What Kant separated, Hegel reunited. For Hegel, religion and faith are one of the cultural products in which the becoming of absolute spirit unfolds. While absolute spirit manifests itself in revealed religion as the object of faith, in the supreme cultural sphere, i.e., philosophy, it becomes the object of an idea in which absolute knowing becomes completely itself. In this way Christian faith loses its status as something distinct from reason, something which reveals to man his creaturely status and thus spurs him to be faithful to a reason recognized as a reflection of the divine wisdom.

The history of later philosophical thought shows the influence of Hegel's all-encompassing system, which can scarcely be overestimated. The theme of the absolute in relation to human reason became the unavoidable subject of countless philosophical discussions; but separated from its primary truth, it has come more and more to resemble an elitist speculation as intellectually subtle as it is existentially sterile, reminiscent of the "empty" thinking for which St Paul rebukes the pagans (n. 22).

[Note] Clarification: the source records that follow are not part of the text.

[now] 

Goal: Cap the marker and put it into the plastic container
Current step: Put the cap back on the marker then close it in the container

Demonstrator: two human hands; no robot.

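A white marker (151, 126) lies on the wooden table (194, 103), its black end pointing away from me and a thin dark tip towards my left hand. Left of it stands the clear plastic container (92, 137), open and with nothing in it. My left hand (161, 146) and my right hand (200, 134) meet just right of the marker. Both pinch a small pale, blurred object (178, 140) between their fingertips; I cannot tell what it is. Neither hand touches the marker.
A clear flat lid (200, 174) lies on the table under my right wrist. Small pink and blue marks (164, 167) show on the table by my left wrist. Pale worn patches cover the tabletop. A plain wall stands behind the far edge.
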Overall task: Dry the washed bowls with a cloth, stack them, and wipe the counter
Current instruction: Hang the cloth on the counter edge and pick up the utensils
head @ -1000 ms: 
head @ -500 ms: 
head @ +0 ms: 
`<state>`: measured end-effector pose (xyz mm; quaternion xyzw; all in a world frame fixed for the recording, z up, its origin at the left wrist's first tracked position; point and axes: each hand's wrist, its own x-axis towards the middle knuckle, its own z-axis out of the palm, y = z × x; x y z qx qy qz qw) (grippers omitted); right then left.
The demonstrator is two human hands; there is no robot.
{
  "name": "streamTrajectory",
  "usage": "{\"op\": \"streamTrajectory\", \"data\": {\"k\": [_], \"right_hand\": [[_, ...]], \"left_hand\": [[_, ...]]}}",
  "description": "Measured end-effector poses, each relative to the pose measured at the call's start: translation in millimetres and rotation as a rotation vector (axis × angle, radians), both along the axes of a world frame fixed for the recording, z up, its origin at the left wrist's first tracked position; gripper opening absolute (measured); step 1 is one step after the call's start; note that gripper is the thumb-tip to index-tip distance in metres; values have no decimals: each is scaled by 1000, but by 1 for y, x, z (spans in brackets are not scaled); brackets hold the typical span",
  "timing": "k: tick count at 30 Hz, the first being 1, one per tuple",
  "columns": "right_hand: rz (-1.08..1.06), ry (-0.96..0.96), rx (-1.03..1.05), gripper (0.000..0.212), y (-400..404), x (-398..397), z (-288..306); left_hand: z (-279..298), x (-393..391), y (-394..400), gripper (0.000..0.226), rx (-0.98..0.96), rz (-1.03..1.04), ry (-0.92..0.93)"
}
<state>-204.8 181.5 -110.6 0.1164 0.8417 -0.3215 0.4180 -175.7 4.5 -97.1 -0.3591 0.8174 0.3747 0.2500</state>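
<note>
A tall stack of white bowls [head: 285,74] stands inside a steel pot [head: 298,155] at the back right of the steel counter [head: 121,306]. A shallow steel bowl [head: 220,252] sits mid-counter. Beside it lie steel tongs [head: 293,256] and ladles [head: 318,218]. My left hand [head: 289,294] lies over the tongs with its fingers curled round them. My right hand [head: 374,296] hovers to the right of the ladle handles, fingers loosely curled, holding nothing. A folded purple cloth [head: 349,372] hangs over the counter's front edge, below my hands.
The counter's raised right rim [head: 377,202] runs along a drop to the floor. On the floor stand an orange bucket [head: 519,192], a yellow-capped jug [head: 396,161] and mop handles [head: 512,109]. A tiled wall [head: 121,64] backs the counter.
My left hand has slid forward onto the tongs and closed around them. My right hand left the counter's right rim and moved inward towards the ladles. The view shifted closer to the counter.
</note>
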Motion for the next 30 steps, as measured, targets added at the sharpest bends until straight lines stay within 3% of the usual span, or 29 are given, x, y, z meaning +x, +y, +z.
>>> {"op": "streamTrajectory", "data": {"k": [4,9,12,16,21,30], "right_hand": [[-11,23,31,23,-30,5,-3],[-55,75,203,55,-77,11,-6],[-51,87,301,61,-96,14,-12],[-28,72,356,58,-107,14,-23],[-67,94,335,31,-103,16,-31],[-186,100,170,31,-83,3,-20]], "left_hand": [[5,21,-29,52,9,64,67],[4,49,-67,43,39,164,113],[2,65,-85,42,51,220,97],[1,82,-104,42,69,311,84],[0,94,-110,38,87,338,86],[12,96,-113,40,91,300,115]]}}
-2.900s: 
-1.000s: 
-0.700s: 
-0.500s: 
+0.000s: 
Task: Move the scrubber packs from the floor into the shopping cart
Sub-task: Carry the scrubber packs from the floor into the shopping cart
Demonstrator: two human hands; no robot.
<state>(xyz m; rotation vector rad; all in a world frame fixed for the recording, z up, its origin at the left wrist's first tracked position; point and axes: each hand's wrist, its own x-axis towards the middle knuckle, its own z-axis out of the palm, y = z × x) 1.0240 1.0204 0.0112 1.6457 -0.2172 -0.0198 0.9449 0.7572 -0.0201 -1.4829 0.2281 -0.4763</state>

We should not be surprised that a culture in which reason is separated from faith in the God who revealed himself in Jesus Christ and takes its place has been dominated by two characteristic phenomena of contemporary culture. On the one hand, the spread of education has gone hand in hand with the rise of mass atheism, for the most part a "practical atheism". That God whom philosophical thought accords only the status of an "as if" reality, or of the absolute spirit which is unfolding In the dialectical movement of human self-consciousness, cannot represent either a truth capable of giving ultimate, valid meaning to human life or an authority binding man's exercise of his freedom. On the other hand, reason is reduced to a merely functional role. To a scientistic outlook, the radical mistrust of reason, wherever the latter searches for truths and values beyond the field of sense experience, is accompanied by "the temptation of a quasi-divine power over nature and even over the human being" (n. 46), which leads many to think that anything technically possible is morally admissible (n. 88).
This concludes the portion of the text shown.